[WORK ITEM] What should come back is the data below, word for word, minus any picture.

[SUPPLIED MATERIAL]

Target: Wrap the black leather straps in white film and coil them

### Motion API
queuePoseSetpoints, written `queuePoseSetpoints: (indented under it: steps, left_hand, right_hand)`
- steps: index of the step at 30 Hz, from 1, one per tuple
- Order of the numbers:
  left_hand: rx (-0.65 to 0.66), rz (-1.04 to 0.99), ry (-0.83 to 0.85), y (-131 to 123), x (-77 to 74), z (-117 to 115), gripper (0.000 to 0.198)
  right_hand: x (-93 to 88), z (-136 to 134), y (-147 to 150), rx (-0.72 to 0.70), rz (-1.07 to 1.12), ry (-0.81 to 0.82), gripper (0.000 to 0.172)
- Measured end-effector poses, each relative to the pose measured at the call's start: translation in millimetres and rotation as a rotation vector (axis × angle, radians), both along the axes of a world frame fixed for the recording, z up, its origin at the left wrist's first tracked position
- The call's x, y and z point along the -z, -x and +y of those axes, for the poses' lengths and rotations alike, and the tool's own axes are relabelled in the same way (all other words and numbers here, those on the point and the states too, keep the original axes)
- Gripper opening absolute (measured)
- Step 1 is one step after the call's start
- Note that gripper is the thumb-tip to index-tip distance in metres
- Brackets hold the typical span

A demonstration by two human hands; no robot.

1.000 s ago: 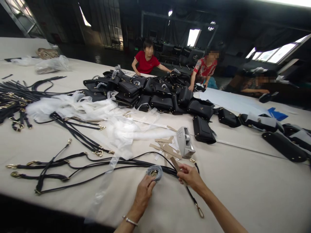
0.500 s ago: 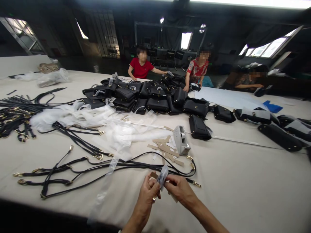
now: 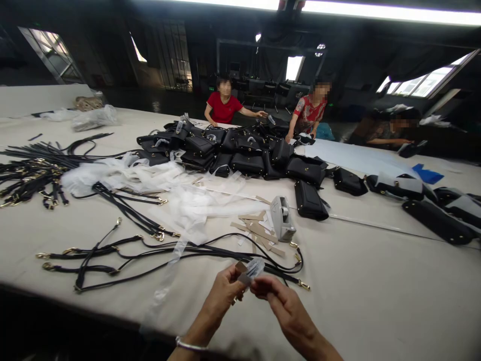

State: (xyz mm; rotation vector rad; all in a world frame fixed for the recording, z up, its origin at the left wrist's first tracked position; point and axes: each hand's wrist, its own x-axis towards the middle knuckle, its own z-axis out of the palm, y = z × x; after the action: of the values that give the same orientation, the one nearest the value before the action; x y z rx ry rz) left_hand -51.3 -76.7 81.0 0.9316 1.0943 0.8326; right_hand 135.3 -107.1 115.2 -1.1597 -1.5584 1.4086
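My left hand [image 3: 222,295] pinches the wrapped bundle [image 3: 256,267] and a brown card [image 3: 240,267] between thumb and fingers, above the table [image 3: 376,296]. My right hand [image 3: 283,307] bends its fingers right at the bundle's side; I cannot tell whether they grip it. Black straps [image 3: 229,254] lie just beyond, the tape dispenser [image 3: 282,220] behind them.

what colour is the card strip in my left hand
The card strip is brown, clearest in head view.

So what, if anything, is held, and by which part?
The left hand holds a translucent plastic-wrapped bundle and brown cardboard strip by their left ends; whether the right hand grips is unclear.
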Motion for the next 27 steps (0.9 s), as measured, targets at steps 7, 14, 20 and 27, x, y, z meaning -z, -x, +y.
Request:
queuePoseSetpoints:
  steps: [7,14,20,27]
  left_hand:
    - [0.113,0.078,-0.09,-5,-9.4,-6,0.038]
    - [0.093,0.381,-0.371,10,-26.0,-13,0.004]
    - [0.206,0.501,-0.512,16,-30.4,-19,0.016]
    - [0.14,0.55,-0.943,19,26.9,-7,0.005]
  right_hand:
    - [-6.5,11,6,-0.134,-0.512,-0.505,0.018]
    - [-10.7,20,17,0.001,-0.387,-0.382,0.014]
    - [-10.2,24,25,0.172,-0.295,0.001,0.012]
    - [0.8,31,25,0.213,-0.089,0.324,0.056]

[ANSWER TO THIS EXERCISE]
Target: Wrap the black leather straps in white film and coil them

### Motion API
queuePoseSetpoints, written `queuePoseSetpoints: (indented under it: steps, left_hand, right_hand)`
- steps: index of the step at 30 Hz, from 1, one per tuple
- Order of the numbers:
  left_hand: rx (-0.65 to 0.66), rz (-1.04 to 0.99), ry (-0.83 to 0.85), y (-131 to 123), x (-77 to 74), z (-117 to 115), gripper (0.000 to 0.198)
  right_hand: x (-93 to 88), z (-136 to 134), y (-147 to 150), rx (-0.72 to 0.70), rz (-1.07 to 1.12), ry (-0.81 to 0.82), gripper (0.000 to 0.172)
- Measured end-effector poses, each relative to the pose measured at the call's start: translation in millimetres and rotation as a rotation vector (axis × angle, radians), both along the axes of a world frame fixed for the recording, z up, its origin at the left wrist's first tracked position
- The call's x, y and z point along the -z, -x and +y of those axes, for the poses' lengths and rotations alike, and the tool's own axes are relabelled in the same way (all other words and numbers here, those on the point and the states too, keep the original axes)
- Gripper opening absolute (measured)
- Step 1 is one step after the call's start
- Note that gripper is the thumb-tip to index-tip distance in metres
- Brackets hold the typical span

A demonstration by two human hands; no robot.

1.000 s ago: 
0.500 s ago: 
now: 

State: (xyz mm; rotation vector rad; all in a world frame fixed for the recording, z up, its origin at the left wrist's first tracked position; point and axes: each hand's wrist, its own x-axis towards the middle knuckle, its own z-axis out of the palm, y = z × x; after the action: of the values that give the same orientation, the one nearest the value before the action; x y z rx ry rz) left_hand -51.3 -76.7 81.0 0.9316 1.0943 0.8326; right_hand 135.3 -107.1 115.2 -1.1597 -1.5584 1.4086
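My left hand [image 3: 222,295] pinches the wrapped bundle [image 3: 256,267] and a brown card [image 3: 240,267] between thumb and fingers, above the table [image 3: 376,296]. My right hand [image 3: 283,307] bends its fingers right at the bundle's side; I cannot tell whether they grip it. Black straps [image 3: 229,254] lie just beyond, the tape dispenser [image 3: 282,220] behind them.

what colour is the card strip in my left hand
The card strip is brown, clearest in head view.

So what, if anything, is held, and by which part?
The left hand holds a translucent plastic-wrapped bundle and brown cardboard strip by their left ends; whether the right hand grips is unclear.
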Motion for the next 27 steps (0.9 s), as measured, targets at steps 7, 14, 20 and 27, x, y, z meaning -z, -x, +y.
Request:
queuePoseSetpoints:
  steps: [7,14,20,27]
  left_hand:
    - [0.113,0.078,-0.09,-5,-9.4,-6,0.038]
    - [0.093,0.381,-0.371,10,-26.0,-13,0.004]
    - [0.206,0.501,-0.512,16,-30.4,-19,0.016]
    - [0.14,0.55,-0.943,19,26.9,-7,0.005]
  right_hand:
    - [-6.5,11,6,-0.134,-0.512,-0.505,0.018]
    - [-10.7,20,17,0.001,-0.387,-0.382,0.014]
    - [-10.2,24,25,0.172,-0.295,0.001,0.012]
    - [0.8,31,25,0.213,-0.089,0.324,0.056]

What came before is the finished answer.